§ WHAT TO DO
Please give back word for word the lines of the material below between the line containing "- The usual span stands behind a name" and the line containing "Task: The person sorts", inclusive.

§ THE DATA

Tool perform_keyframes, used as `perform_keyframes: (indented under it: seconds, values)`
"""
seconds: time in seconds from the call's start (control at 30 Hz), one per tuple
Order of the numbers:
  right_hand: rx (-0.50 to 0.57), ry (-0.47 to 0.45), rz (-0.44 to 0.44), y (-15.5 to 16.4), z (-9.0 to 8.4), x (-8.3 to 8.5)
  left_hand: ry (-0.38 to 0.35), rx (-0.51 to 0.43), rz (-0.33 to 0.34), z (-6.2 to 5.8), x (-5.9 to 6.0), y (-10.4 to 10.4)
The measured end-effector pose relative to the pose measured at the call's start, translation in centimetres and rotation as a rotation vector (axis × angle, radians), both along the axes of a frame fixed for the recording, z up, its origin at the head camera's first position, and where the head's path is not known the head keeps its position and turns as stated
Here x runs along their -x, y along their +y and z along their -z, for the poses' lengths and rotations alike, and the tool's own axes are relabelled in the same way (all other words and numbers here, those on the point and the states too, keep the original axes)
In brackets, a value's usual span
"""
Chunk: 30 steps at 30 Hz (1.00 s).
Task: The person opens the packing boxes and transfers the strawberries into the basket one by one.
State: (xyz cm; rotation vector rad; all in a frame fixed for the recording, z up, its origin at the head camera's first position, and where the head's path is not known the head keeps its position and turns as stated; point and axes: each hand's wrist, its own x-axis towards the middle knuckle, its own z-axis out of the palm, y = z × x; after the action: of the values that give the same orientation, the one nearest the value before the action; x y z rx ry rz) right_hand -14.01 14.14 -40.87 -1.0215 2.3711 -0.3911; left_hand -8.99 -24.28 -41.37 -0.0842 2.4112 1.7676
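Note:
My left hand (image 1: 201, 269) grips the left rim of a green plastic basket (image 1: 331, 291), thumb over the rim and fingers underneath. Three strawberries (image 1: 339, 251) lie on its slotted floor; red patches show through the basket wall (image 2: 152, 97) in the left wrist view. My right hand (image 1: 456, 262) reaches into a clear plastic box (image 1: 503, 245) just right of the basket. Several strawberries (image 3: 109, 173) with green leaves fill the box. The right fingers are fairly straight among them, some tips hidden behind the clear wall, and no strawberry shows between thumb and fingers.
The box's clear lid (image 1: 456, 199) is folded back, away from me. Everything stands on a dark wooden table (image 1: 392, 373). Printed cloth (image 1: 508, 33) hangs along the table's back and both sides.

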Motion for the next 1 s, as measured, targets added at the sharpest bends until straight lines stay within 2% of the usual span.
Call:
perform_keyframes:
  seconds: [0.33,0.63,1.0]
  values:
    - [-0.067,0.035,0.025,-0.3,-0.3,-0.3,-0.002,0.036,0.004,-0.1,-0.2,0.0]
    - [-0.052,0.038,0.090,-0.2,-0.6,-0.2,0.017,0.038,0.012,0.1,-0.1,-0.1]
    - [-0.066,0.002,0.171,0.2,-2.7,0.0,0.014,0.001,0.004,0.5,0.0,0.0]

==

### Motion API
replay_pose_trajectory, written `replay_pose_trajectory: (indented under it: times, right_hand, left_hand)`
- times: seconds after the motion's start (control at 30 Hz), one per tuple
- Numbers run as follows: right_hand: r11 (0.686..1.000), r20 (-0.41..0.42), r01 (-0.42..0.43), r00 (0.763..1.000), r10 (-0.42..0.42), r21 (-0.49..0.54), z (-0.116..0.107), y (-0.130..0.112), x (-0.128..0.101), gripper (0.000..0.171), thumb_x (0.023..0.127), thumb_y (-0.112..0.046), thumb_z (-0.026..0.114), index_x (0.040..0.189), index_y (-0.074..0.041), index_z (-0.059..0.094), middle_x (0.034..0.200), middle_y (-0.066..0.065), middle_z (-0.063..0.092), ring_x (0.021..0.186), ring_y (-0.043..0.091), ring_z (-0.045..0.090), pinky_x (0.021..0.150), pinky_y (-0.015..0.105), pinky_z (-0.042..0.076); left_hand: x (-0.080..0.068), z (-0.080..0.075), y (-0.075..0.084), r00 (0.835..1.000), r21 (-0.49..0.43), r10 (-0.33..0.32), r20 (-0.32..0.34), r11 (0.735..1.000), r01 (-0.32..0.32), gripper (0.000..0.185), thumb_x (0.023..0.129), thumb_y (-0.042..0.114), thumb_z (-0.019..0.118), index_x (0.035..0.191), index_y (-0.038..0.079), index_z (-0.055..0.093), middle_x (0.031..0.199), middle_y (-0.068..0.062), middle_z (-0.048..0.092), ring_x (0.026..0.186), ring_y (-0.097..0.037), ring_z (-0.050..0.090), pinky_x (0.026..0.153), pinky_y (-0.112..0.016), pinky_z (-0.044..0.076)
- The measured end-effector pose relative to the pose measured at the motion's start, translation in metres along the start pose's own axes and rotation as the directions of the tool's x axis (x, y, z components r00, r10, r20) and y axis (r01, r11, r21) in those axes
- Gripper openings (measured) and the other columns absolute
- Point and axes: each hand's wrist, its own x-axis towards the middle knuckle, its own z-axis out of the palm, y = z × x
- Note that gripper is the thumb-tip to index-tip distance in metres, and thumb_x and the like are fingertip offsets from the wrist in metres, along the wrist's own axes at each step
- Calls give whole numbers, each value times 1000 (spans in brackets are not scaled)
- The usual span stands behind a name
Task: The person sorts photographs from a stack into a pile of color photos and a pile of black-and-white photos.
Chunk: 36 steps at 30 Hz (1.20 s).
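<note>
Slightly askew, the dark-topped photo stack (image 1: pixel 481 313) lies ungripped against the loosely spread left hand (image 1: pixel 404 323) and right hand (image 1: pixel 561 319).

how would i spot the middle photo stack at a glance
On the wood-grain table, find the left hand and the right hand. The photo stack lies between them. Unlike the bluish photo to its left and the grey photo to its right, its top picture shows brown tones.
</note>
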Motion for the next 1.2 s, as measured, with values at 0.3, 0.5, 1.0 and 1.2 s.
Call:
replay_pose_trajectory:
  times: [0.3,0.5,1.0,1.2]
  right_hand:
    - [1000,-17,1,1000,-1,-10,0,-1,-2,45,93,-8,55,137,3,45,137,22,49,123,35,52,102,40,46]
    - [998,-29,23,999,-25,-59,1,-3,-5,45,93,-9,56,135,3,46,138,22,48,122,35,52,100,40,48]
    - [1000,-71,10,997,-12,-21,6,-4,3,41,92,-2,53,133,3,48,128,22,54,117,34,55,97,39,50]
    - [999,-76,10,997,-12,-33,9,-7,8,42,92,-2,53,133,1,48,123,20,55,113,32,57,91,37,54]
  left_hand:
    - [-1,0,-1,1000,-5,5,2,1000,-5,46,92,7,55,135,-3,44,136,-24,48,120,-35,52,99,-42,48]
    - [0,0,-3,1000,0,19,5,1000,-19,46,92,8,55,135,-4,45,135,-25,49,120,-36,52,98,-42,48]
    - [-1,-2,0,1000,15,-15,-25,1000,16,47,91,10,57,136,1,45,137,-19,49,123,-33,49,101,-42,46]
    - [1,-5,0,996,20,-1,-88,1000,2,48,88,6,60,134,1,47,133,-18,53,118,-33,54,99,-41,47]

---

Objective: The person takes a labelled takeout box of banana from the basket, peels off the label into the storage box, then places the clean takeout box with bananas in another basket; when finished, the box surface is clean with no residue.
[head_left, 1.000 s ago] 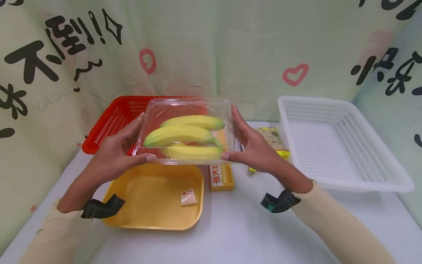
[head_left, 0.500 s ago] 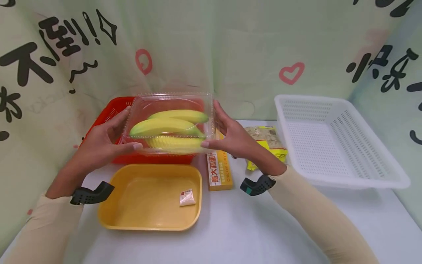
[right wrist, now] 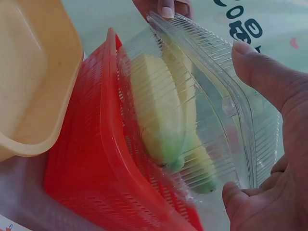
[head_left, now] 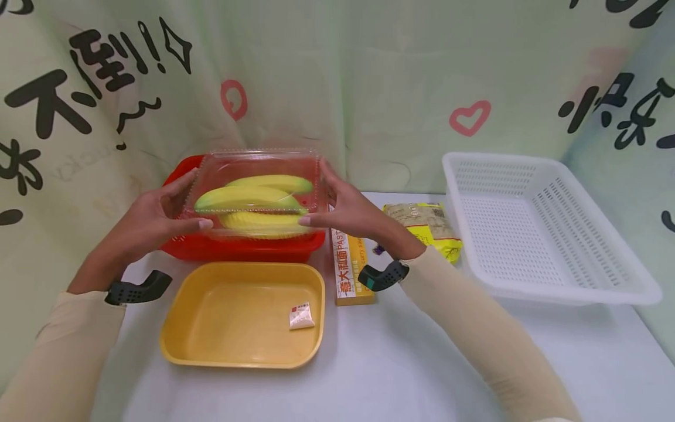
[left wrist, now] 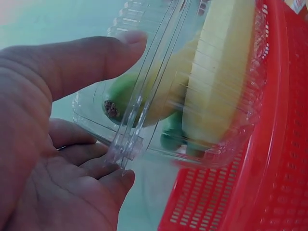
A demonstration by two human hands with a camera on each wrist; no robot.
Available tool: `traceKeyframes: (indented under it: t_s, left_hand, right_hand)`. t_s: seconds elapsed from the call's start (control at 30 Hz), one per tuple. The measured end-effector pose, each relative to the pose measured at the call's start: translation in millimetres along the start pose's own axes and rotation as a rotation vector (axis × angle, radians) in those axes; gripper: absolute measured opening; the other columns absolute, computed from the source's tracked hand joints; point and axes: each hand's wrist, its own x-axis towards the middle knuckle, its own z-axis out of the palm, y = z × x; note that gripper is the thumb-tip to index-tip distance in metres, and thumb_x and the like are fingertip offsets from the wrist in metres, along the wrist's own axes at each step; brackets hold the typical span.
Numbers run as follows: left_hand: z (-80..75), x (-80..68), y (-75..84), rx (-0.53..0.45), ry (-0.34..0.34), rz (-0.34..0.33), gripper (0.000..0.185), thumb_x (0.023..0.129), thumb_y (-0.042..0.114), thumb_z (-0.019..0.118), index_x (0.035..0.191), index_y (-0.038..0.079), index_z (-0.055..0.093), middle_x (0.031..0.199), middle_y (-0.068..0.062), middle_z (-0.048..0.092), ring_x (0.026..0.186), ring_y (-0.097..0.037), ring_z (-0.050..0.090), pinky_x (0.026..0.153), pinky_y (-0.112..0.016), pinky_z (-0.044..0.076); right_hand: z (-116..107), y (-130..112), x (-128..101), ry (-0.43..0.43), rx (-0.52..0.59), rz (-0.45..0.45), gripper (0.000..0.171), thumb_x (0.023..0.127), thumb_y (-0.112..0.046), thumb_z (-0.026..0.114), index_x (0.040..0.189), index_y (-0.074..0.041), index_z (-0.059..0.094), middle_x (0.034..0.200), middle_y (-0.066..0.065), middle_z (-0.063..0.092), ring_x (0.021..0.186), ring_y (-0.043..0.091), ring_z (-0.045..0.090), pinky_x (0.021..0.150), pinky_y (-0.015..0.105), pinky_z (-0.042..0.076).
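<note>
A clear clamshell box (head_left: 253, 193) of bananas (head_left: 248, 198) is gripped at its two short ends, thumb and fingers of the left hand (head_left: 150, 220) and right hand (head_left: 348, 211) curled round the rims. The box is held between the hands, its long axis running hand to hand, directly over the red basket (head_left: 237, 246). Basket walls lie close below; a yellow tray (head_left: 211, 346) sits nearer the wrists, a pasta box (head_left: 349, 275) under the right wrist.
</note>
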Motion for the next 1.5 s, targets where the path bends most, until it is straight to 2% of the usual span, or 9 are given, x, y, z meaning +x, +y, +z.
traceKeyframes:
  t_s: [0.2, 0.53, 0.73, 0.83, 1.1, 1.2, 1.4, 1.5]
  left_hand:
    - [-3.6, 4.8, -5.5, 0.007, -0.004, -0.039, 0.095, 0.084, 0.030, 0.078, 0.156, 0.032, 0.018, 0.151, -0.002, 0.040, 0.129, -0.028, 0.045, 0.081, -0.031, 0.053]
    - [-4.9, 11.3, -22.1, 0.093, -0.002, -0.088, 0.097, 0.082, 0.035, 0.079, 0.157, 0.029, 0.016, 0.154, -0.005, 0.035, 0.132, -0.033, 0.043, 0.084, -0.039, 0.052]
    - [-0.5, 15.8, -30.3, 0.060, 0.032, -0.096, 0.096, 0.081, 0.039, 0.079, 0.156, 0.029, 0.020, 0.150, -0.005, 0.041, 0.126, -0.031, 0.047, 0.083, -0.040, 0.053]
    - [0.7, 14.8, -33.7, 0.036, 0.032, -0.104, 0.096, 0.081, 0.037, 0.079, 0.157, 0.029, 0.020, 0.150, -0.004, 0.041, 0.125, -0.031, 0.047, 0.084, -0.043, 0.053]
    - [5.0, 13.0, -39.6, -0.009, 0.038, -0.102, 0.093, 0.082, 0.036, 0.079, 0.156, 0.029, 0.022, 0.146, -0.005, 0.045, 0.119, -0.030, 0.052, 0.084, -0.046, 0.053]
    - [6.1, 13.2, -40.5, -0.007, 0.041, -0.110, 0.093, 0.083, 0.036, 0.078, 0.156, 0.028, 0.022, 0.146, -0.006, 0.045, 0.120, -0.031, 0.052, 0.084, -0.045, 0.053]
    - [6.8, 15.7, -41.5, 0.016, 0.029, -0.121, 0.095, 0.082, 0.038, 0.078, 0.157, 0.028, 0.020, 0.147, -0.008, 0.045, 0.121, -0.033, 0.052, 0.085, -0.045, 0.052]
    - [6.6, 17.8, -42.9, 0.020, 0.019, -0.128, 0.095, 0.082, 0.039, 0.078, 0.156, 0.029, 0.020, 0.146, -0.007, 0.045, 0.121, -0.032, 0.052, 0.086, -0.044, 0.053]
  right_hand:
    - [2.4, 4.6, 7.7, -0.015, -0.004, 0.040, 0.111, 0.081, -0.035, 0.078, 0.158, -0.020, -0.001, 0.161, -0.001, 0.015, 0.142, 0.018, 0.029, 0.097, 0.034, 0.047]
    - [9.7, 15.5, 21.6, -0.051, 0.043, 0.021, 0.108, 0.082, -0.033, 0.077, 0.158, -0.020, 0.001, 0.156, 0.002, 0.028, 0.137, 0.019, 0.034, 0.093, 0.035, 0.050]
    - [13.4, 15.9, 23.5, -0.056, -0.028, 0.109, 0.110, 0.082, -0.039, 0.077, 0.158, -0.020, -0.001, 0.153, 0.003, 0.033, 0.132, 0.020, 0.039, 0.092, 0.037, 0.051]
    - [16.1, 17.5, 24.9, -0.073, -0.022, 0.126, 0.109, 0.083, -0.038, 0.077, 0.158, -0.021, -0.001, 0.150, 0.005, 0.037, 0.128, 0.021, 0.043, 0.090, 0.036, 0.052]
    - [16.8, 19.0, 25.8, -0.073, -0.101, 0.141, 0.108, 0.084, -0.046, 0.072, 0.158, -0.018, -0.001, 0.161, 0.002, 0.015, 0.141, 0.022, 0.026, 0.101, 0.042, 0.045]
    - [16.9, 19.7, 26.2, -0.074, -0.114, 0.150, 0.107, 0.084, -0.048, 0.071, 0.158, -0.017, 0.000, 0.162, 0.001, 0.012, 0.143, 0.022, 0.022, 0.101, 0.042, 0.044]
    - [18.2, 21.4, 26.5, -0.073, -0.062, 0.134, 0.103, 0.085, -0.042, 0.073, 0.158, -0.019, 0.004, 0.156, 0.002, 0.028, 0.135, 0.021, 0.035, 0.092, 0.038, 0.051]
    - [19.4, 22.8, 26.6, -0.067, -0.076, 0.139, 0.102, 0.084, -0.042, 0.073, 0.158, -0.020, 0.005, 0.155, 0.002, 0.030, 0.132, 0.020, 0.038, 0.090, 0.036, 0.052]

§ REPLY TO THE TASK
- The usual span stands behind a name
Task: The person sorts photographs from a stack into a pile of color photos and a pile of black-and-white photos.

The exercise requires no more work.